Tout comme les commandes normales, les environnements peuvent avoir des options et des arguments. En fait, certains environnements ont même des variantes étoilées. Il ne faut donc pas nous étonner si un jour nous voyons ceci.

\begin{environnement*}[options]

\end{environnement*}

Dans la suite de ce chapitre, nous verrons plusieurs environnements qui permettent de donner une sémantique à notre texte.

Que font vraiment les commandes \begin et \end ?

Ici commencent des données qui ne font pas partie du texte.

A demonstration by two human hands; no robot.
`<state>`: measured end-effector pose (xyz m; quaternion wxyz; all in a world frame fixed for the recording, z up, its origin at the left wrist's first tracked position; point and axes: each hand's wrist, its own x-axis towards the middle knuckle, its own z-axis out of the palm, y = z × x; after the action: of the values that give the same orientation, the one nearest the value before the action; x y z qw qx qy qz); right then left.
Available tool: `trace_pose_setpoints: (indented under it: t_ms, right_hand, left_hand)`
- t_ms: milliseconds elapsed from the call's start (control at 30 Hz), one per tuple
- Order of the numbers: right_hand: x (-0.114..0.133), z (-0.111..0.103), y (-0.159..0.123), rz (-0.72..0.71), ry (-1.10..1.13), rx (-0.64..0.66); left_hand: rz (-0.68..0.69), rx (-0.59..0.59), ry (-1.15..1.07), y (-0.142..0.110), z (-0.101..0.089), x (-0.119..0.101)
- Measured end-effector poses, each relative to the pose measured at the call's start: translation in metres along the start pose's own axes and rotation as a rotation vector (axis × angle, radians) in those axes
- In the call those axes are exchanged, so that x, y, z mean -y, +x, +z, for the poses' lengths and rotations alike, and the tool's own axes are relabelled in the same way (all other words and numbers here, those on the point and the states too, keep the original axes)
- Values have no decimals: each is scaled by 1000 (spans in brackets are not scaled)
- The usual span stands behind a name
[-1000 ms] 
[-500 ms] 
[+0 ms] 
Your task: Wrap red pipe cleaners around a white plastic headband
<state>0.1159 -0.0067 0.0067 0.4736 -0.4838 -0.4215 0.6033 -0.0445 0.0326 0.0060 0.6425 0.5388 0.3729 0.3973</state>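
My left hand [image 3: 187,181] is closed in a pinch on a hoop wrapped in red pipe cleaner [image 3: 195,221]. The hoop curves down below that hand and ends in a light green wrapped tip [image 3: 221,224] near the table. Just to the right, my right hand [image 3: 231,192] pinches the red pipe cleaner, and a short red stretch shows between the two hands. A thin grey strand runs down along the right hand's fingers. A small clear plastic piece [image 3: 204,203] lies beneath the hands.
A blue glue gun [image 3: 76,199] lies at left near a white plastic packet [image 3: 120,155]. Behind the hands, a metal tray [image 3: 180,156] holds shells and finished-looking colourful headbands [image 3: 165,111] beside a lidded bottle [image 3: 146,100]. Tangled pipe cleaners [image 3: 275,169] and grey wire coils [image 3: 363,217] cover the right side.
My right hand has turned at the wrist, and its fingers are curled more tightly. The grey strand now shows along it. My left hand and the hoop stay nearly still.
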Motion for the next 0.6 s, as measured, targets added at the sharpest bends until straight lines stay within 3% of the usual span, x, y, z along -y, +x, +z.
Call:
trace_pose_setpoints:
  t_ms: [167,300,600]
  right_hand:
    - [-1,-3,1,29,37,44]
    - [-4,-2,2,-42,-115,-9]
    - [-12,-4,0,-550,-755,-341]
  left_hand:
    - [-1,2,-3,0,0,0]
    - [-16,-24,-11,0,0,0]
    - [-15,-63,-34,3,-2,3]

Sans rentrer dans les détails, nous pouvons voir ce que font les commandes \begin et \end. En gros, la commande \begin{nom} fait ceci :

  • elle vérifie que la commande \nom existe (si ce n’est pas le cas, on obtient une erreur) ;
  • elle garde en mémoire nom ;
  • elle ouvre un groupe semi-simple ;
  • elle exécute la commande \nom.

La commande \end{nom} fait cela :

  • elle exécute la commande \endnom si elle existe et ne fait rien sinon ;
  • elle vérifie que le nom correspond au dernier nom gardé en mémoire par \begin et si ce n’est pas le cas, on obtient une erreur (c’est pour cela qu’on ne peut pas faire deux environnements se chevaucher) ;
  • elle ferme le groupe.

En gros, la commande \begin place juste une commande dans un groupe semi-simple.

\begin{nom}
   Dans un environnement.
\end{nom}

Ce code n’est que la manière en LaTeX d’écrire le code TeX qui suit.

\begingroup \nom
   Dans un environnement.
\endnom \endgroup

Notons alors que nous pouvons utiliser n’importe quel nom de commande avec \begin. Par exemple, pour mettre une partie du texte en emphase, nous pouvons utiliser ce code.

\begin{em}
   Tout ce qui est là est en dans un groupe semi-simple dans lequel on a utilisé la commande em.
\end{em}

Ce chapitre était plutôt court, et pourtant nous y avons vu les environnements qui sont une notion importante en LaTeX. Notons bien qu’une compréhension fine des tokens et des catcodes n’est pas essentielle pour la suite.